16 Signs That the Body Needs More Nutrients

These are the 16 signs that the body needs more nutrients. Below you will find which signs those are and which nutrient you need to increase in your daily intake.

Nutrition, the fuel of our existence, is one domain where our body doesn’t shy away from signalling its demands. Recognising and interpreting these signals is not just about quenching immediate needs; it’s about nurturing long-term health, preventing chronic conditions, and fostering a state of balance and vitality. This narrative unfolds in the context of 16 nutritional signs—each a clue, a whisper or a shout from our body, urging us to pay attention and take action.

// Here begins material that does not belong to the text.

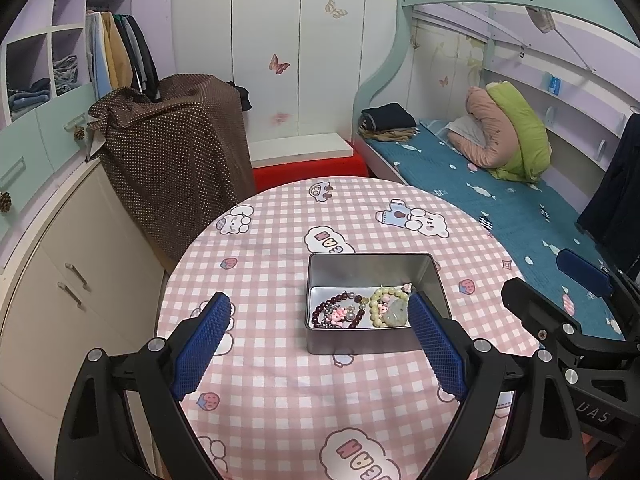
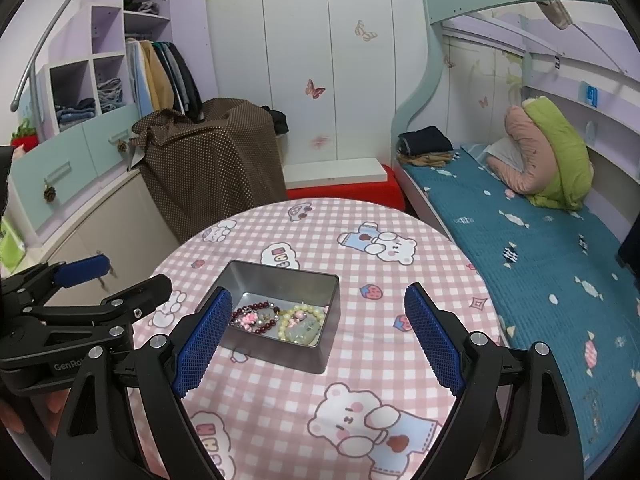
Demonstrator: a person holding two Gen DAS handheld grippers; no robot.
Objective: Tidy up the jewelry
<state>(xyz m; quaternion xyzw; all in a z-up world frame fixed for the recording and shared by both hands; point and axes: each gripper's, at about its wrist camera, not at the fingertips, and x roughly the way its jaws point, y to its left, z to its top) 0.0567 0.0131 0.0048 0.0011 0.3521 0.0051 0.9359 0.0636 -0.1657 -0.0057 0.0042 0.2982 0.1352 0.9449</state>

But why do these nutritional cries for help arise? The reasons are as varied as they are complex. At the simplest level, not consuming enough nutrient-dense foods leaves our body’s needs unmet. But the story doesn’t end there. The quality of the food we eat—affected by factors like soil health and agricultural practices, including hydroponic cultivation—plays a critical role in its nutritional value. Beyond diet, the scenario gets even more nuanced.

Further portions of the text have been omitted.